▶ _Action item_:
Quote the whole listing word for word, please.

^^^^^^^^^^^^^^^^

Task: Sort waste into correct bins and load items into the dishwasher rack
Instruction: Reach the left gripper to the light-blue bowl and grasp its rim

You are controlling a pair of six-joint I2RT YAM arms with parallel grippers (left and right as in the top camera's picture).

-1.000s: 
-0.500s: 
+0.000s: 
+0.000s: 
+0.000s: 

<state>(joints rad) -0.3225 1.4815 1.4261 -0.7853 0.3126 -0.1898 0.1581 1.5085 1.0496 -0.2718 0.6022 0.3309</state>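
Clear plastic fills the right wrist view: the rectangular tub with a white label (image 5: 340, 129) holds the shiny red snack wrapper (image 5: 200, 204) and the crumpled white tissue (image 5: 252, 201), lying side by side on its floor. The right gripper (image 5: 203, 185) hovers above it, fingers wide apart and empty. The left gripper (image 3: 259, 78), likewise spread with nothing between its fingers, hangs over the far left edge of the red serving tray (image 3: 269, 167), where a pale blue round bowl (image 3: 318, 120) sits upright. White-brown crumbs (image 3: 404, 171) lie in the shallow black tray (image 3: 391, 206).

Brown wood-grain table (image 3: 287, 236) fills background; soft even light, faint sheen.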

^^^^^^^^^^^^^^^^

▶ _Exercise output_:
Task: Sort waste into correct bins and load items into the dishwasher rack
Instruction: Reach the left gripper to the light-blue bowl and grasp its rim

You are controlling a pair of six-joint I2RT YAM arms with parallel grippers (left and right as in the top camera's picture).

-1.000s: 
-0.500s: 
+0.000s: 
+0.000s: 
+0.000s: 

<state>(joints rad) -0.3225 1.4815 1.4261 -0.7853 0.3126 -0.1898 0.1581 1.5085 1.0496 -0.2718 0.6022 0.3309</state>
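Clear plastic fills the right wrist view: the rectangular tub with a white label (image 5: 340, 129) holds the shiny red snack wrapper (image 5: 200, 204) and the crumpled white tissue (image 5: 252, 201), lying side by side on its floor. The right gripper (image 5: 203, 185) hovers above it, fingers wide apart and empty. The left gripper (image 3: 259, 78), likewise spread with nothing between its fingers, hangs over the far left edge of the red serving tray (image 3: 269, 167), where a pale blue round bowl (image 3: 318, 120) sits upright. White-brown crumbs (image 3: 404, 171) lie in the shallow black tray (image 3: 391, 206).

Brown wood-grain table (image 3: 287, 236) fills background; soft even light, faint sheen.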

Nothing further remains in the output.